ABOUT THIS EXERCISE =
Repeat the data exactly. Pictures stay out.

DATASET EXCERPT =

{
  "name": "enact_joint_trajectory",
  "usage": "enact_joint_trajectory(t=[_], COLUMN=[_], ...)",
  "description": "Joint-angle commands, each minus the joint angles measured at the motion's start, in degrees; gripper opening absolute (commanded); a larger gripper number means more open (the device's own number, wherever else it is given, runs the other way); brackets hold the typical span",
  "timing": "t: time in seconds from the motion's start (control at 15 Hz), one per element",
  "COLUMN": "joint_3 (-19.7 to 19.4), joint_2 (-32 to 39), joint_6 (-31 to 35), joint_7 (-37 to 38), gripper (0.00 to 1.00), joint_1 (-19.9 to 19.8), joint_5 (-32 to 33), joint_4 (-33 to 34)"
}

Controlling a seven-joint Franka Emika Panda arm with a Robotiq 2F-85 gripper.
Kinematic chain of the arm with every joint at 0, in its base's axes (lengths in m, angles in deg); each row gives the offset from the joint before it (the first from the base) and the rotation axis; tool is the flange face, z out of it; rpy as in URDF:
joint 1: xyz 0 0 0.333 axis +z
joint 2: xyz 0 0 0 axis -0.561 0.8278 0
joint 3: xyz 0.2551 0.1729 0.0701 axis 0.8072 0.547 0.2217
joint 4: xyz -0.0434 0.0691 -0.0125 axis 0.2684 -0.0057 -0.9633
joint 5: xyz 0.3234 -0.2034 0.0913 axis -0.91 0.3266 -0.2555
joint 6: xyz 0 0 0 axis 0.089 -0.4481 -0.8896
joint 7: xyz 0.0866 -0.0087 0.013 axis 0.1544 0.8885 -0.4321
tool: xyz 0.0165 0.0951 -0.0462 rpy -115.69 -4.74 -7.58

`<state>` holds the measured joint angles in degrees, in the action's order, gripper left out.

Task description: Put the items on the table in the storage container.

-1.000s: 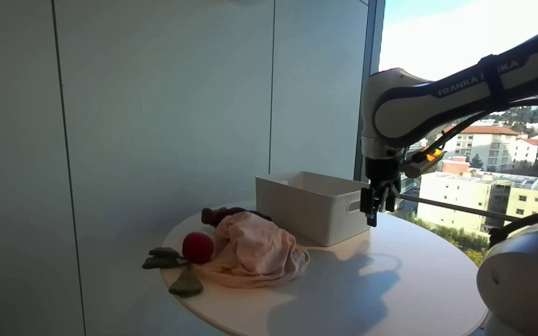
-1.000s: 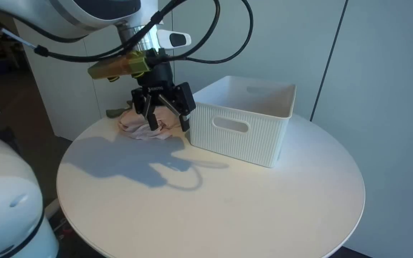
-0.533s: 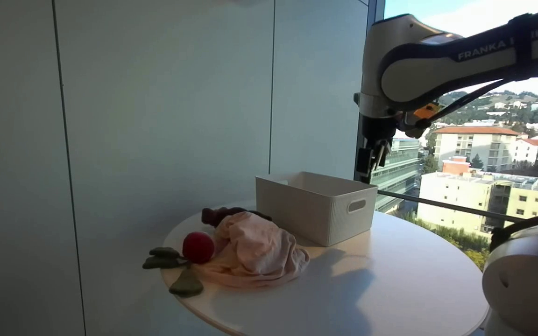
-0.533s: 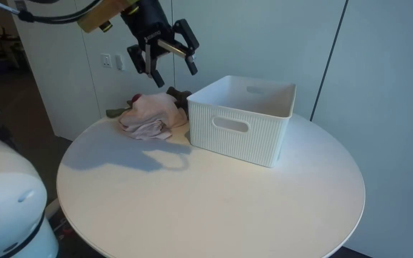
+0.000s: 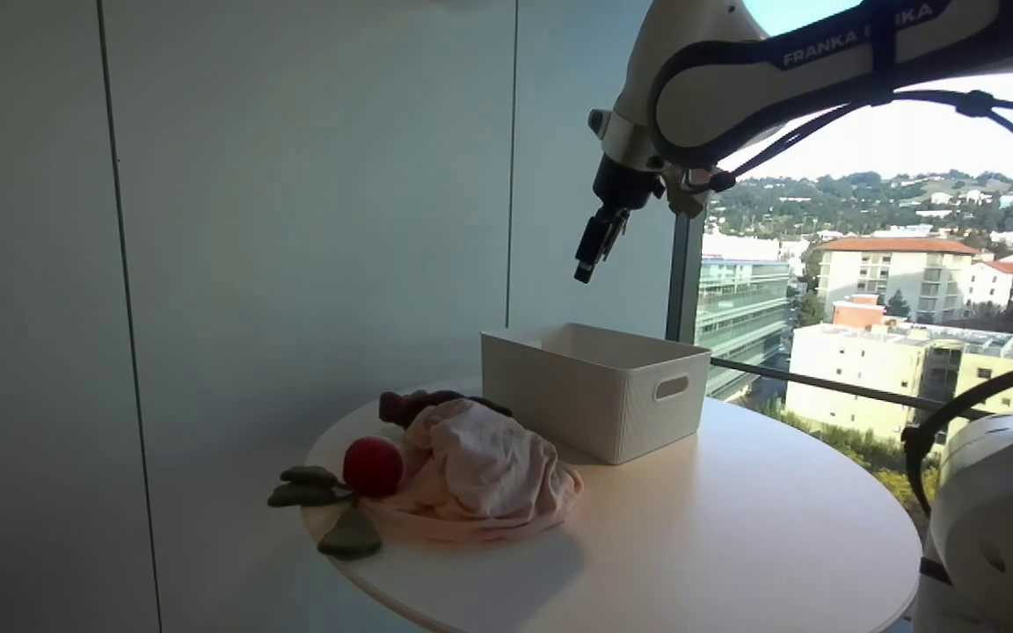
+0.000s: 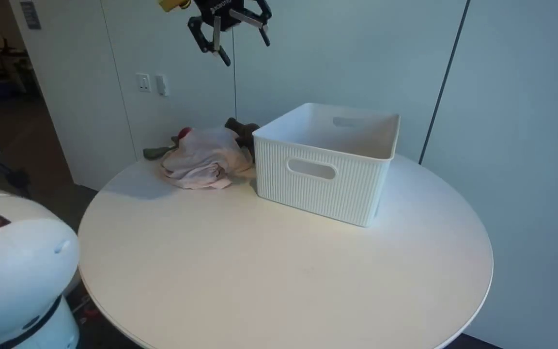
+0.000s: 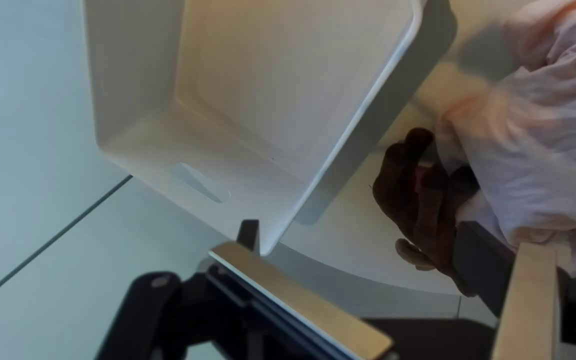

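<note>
The storage container is a pale ribbed box (image 5: 550, 400) with handle holes; it also shows in an exterior view (image 6: 342, 194) and, with its inside bare, in the wrist view (image 7: 133, 75). Beside it lies a crumpled pink cloth (image 5: 489, 466), (image 6: 206, 157), (image 7: 558, 130). A dark brown toy-like item (image 5: 414, 407), (image 6: 242, 132), (image 7: 413, 200) lies between cloth and box, partly hidden by the cloth. A red ball (image 5: 373, 467), (image 6: 184, 132) with green leaf-like pieces (image 5: 351, 534) sits at the table edge. My gripper (image 5: 583, 274), (image 6: 246, 52), (image 7: 365, 251) is open and empty, high above the table.
The round white table (image 5: 735, 519), (image 6: 298, 271) carries everything. A pale panelled wall (image 5: 313, 220) stands close behind it. A window lies beyond the box in an exterior view. Some green pieces (image 5: 306, 488) overhang the table edge.
My gripper has risen from low beside the box's handle end to well above it, and shifted toward the wall, tilting. It stays open. The box and items have not moved.
</note>
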<state>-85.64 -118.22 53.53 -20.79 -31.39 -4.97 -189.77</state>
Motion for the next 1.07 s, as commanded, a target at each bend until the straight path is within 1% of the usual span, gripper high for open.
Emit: enact_joint_trajectory(t=[0.0,0.07,0.27,0.4,0.53,0.67,0.87,1.0], joint_3=[-3.76,-3.94,-3.66,-2.89,-0.79,0.05,0.91,2.23], joint_2=[14.12,17.14,24.64,29.47,34.21,38.39,44.44,48.71], joint_6=[5.04,4.97,1.02,-2.02,-5.79,-8.50,-11.05,-12.18], joint_7=[-7.45,-9.68,-17.36,-21.76,-20.33,-18.92,-19.79,-20.41], gripper=[1.00,1.00,1.00,1.00,1.00,1.00,1.00,1.00], joint_1=[5.83,7.44,10.98,11.50,9.02,6.74,3.86,2.36], joint_5=[-9.27,-12.58,-22.49,-28.09,-27.69,-26.38,-28.37,-30.06], joint_4=[8.14,9.61,15.34,18.94,22.04,23.81,26.01,28.13])
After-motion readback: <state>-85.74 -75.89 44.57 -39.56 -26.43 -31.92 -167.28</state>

RESULT =
{
  "name": "enact_joint_trajectory",
  "usage": "enact_joint_trajectory(t=[_], COLUMN=[_], ...)",
  "description": "Joint-angle commands, each minus the joint angles measured at the motion's start, in degrees; gripper opening absolute (commanded); a larger gripper number means more open (the device's own number, wherever else it is given, runs the other way); brackets hold the typical span",
  "timing": "t: time in seconds from the motion's start (control at 15 Hz), one per element",
  "COLUMN": "joint_3 (-19.7 to 19.4), joint_2 (-32 to 39), joint_6 (-31 to 35), joint_7 (-37 to 38), gripper (0.00 to 1.00), joint_1 (-19.9 to 19.8), joint_5 (-32 to 33), joint_4 (-33 to 34)"
}

Controlling a seven-joint Franka Emika Panda arm with a Robotiq 2F-85 gripper.
Kinematic chain of the arm with every joint at 0, in its base's axes (lengths in m, angles in deg); each row gives the offset from the joint before it (the first from the base) and the rotation axis; tool is the flange face, z out of it; rpy as in URDF:
joint 1: xyz 0 0 0.333 axis +z
joint 2: xyz 0 0 0 axis -0.561 0.8278 0
joint 3: xyz 0.2551 0.1729 0.0701 axis 0.8072 0.547 0.2217
joint 4: xyz -0.0434 0.0691 -0.0125 axis 0.2684 -0.0057 -0.9633
joint 5: xyz 0.3234 -0.2034 0.0913 axis -0.91 0.3266 -0.2555
joint 6: xyz 0 0 0 axis 0.089 -0.4481 -0.8896
joint 7: xyz 0.0866 -0.0087 0.013 axis 0.1544 0.8885 -0.4321
tool: xyz 0.0165 0.0951 -0.0462 rpy -115.69 -4.74 -7.58

`<state>` holds the measured joint angles in degrees, in the action's order, gripper left out.

Task description: Put the items on the table in the storage container.

-1.000s: 
-1.000s: 
-0.533s: 
-0.533s: 
+0.000s: 
+0.000s: 
+0.000s: 

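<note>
The storage container is a pale ribbed box (image 5: 550, 400) with handle holes; it also shows in an exterior view (image 6: 342, 194) and, with its inside bare, in the wrist view (image 7: 133, 75). Beside it lies a crumpled pink cloth (image 5: 489, 466), (image 6: 206, 157), (image 7: 558, 130). A dark brown toy-like item (image 5: 414, 407), (image 6: 242, 132), (image 7: 413, 200) lies between cloth and box, partly hidden by the cloth. A red ball (image 5: 373, 467), (image 6: 184, 132) with green leaf-like pieces (image 5: 351, 534) sits at the table edge. My gripper (image 5: 583, 274), (image 6: 246, 52), (image 7: 365, 251) is open and empty, high above the table.
The round white table (image 5: 735, 519), (image 6: 298, 271) carries everything. A pale panelled wall (image 5: 313, 220) stands close behind it. A window lies beyond the box in an exterior view. Some green pieces (image 5: 306, 488) overhang the table edge.
My gripper has risen from low beside the box's handle end to well above it, and shifted toward the wall, tilting. It stays open. The box and items have not moved.
</note>
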<state>-85.64 -118.22 53.53 -20.79 -31.39 -4.97 -189.77</state>
Motion for the next 1.07 s, as commanded, a target at each bend until the straight path is within 1% of the usual span, gripper high for open.
Emit: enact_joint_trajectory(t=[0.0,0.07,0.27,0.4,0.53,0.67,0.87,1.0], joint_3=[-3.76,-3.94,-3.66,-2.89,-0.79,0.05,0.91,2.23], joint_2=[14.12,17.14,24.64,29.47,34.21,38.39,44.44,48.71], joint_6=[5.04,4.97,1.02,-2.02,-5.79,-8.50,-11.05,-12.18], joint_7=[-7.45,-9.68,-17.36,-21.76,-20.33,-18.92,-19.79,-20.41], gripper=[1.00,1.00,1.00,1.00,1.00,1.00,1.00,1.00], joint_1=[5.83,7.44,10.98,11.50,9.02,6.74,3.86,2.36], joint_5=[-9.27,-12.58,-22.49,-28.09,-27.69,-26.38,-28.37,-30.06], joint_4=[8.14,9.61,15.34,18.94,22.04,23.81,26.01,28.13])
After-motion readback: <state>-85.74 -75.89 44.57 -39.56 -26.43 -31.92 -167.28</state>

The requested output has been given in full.